Radhakamal Mukherjee wrote extensively on the danger of deforestation. The cutting of trees subjects the soil to the fury of floods and reduces the fertility of soil. The topsoil that is washed away by floods or excess rainfall cannot be replenished. Therefore the forests and woods of India were an ecological asset. He also referred to the danger of mono crop that is raising a single cash crop to the detriment of rotation of crops. Such practices as deforestation and mono cultivation disturbed the fragile ecosystem and gave rise to severe environmental problems. He advocated the integration of village, town and nation into a single broad-based developmental process. Urban development at the expense of the village should be kept in check. Agriculture should be diversified and industries decentralized.

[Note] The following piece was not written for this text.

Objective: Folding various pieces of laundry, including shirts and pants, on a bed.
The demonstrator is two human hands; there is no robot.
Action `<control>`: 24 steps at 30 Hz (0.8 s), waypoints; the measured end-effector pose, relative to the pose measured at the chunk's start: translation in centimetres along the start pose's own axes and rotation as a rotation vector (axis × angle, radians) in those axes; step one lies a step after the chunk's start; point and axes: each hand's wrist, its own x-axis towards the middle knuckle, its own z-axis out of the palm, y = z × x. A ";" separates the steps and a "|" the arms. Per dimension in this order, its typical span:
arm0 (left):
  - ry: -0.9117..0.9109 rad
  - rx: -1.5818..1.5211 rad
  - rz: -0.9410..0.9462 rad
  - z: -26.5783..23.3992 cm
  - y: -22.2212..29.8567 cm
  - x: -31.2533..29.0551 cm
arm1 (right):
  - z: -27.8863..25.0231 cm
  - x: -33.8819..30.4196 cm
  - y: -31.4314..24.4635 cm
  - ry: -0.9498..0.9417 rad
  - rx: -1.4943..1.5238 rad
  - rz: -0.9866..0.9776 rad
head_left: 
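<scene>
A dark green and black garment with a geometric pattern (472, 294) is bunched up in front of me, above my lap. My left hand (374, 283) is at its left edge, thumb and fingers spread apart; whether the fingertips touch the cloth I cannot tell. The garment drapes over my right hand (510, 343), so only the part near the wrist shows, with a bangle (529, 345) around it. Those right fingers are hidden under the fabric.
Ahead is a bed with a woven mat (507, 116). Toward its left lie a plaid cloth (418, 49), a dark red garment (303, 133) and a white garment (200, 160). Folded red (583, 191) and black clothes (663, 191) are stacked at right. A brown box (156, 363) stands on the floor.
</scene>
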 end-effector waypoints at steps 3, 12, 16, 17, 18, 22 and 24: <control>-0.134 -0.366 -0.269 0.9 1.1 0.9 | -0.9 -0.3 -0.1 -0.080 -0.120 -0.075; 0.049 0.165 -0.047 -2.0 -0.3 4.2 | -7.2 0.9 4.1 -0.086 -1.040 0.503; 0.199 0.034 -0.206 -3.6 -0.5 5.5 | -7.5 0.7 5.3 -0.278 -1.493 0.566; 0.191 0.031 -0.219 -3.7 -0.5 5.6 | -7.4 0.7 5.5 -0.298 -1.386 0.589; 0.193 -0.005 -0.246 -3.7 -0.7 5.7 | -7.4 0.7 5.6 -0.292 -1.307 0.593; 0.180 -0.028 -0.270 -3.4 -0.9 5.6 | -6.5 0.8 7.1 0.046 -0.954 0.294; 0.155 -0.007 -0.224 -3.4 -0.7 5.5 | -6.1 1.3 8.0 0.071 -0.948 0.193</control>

Radhakamal Mukherjee had a sustained interest in the impact of values on human society. He held that a separation between fact and value was arbitrary. The facts and values could not be separated from each other in human interactions. Even a simple transaction was a value based or normatively conditioned behavior. Each society has a distinctive culture and its values and norms guide the behavior. Therefore the positivic tradition of the west that wanted to separate facts from values was not tenable to him especially in the study of a society like India. In the west there was a compelling need to free scientific enquiry form the hold of church theology. He underlined two basic points- values are not limited only to religion or ethics. Economics, politics and law also give rise to values. Human needs are transformed into social values and are internalized in the minds of members of society. Older civilizations such as India and China were stable. Hence values were formed and organized into a hierarchy of higher and lower fields. Values are not a product of subjective or individualistic aspirations. They are objectively grounded in humankind’s social aspirations and desires. Values are both general and objective: – measurable by empirical methods.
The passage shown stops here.